De la misma manera, convirtió la libertad en un eje esencial de su vida política. Nada de eso sucedería en el sur de Europa o en el centro y sur de América. De hecho, en esos lugares, el punto de referencia frente al asfixiante despotismo católico fue, por regla general, la masonería. No sólo es que su visión optimista es desmentida por la realidad cotidiana y ha resultado mucho menos práctica que el pesimismo antropológico de los Padres fundadores sino que, por añadidura, jamás alentó un pensamiento democrático sino de una élite. Al respecto, basta leer la constitución de la logia Lautaro a la que pertenecieron buena parte de los emancipadores hispanoamericanos para comprobar que la meta no era la república como en el norte sino la creación de una sociedad poscolonial en la que una élite mantuviera las riendas del poder en las manos engañando, de manera más o menos sutil, a la masa de la población.   Esa búsqueda de la oligarquía como sistema explica no pocos de los males hispanoamericanos o sureuropeos y también la amargura final de personajes tan extraordinarios como San Martín o Bolívar.

A lo largo de su Historia, Estados Unidos ha tenido que enfrentarse a terribles retos como, por ejemplo, cuando en 1861 los nacionalistas sureños pretendieron la secesión temerosos de que la institución de la esclavitud –presente, por ejemplo, en las colonias de naciones como España o Bélgica– fuera abolida. A pesar de la gallardía innegable de los ejércitos sureños, sólo una potencia reconoció como estado a los secesionistas y no fue otra que el estado Vaticano que siempre ha apoyado los intentos de disgregación de las naciones en distintas partes del mundo incluida España que sigue padeciendo esa circunstancia a día de hoy.

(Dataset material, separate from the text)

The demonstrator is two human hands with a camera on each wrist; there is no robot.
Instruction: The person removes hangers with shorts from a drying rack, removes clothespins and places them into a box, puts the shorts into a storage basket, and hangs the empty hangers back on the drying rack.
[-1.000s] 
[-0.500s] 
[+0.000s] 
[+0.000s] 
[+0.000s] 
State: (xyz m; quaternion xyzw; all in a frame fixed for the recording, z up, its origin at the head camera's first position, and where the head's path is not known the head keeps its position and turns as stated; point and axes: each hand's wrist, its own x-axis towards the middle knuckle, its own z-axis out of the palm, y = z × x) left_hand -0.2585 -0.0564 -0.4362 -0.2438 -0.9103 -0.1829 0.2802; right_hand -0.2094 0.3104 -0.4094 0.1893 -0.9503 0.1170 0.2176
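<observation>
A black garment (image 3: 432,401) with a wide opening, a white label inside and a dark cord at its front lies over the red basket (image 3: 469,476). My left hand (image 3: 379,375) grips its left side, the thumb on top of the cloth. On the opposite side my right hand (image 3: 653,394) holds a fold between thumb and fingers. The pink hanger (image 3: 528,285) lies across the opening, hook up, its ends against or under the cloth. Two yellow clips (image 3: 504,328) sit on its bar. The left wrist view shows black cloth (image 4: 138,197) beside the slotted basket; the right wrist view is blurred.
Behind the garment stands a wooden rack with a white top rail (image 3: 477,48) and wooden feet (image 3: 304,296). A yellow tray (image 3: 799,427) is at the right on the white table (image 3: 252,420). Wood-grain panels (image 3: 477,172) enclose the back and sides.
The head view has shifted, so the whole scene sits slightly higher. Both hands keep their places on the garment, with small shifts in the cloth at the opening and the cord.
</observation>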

Sin embargo, vez tras vez, el sistema norteamericano, concebido a partir de la cosmovisión puritana salió vencedor de las peores pruebas. Y fue así porque sus bases eran colosalmente sólidas y arrancaban de valores contenidos en la misma Biblia, algo que, por desgracia, no ha sucedido jamás en el sur del continente americano ni tampoco en buena parte de la Vieja Europa.

Disto mucho –quizá porque comparto el pesimismo antropológico de los puritanos– de mantener una visión idealizada de la realidad. A decir verdad, soy muy consciente de que no son pocos los riesgos con los que la democracia norteamericana se enfrenta a día de hoy. La existencia de un complejo militar-industrial –al que se refirió el nada sospechoso general Eisenhower en su despedida presidencial– que decide por pura codicia y no con especial sensatez la marcha de la política exterior; el peso cada vez más agobiante del big money en los procesos electorales; la concentración de medios de comunicación al servicio del establishment, el intento de crear monopolios económicos que desafían la ley, pero que no reciben respuesta; la existencia de poderosos lobbies nacionales y extranjeros que marcan una política exterior contraria a los intereses del pueblo norteamericano o el intento de convertir a Estados Unidos en un peón esencial, pero peón, a fin de cuentas, de la agenda globalista son sólo algunos de los terribles escollos que amenazan el buen transcurrir futuro de los Estados Unidos.

Sin embargo, a pesar de todo, con sus humanas limitaciones, con sus partes oscuras, con sus carencias perfectibles, el sistema norteamericano sigue siendo un ejemplo para cualquier sociedad que aspire a vivir no al servicio de las castas privilegiadas sino en libertad. Sigue siendo así aunque tenga ya más de veinticuatro décadas de rodaje y lo seguirá siendo mientras las bases asentadas por los puritanos continúen en pie.

En esa circunstancia ciertamente prodigiosa sólo puede verse el cumplimiento de la esperanza de Lincoln que señaló en Gettysburg que, bajo Dios, el gobierno del pueblo, por el pueblo y para el pueblo no desaparecería de la faz de la tierra. También es obligado contemplar la enésima corroboración de que determinada cosmovisión, perseguida a sangre y fuego por la Contrarreforma, proporciona libertad y prosperidad a las naciones que la abrazan.

Feliz cumpleaños, Estados Unidos, y ¡que Dios bendiga a América!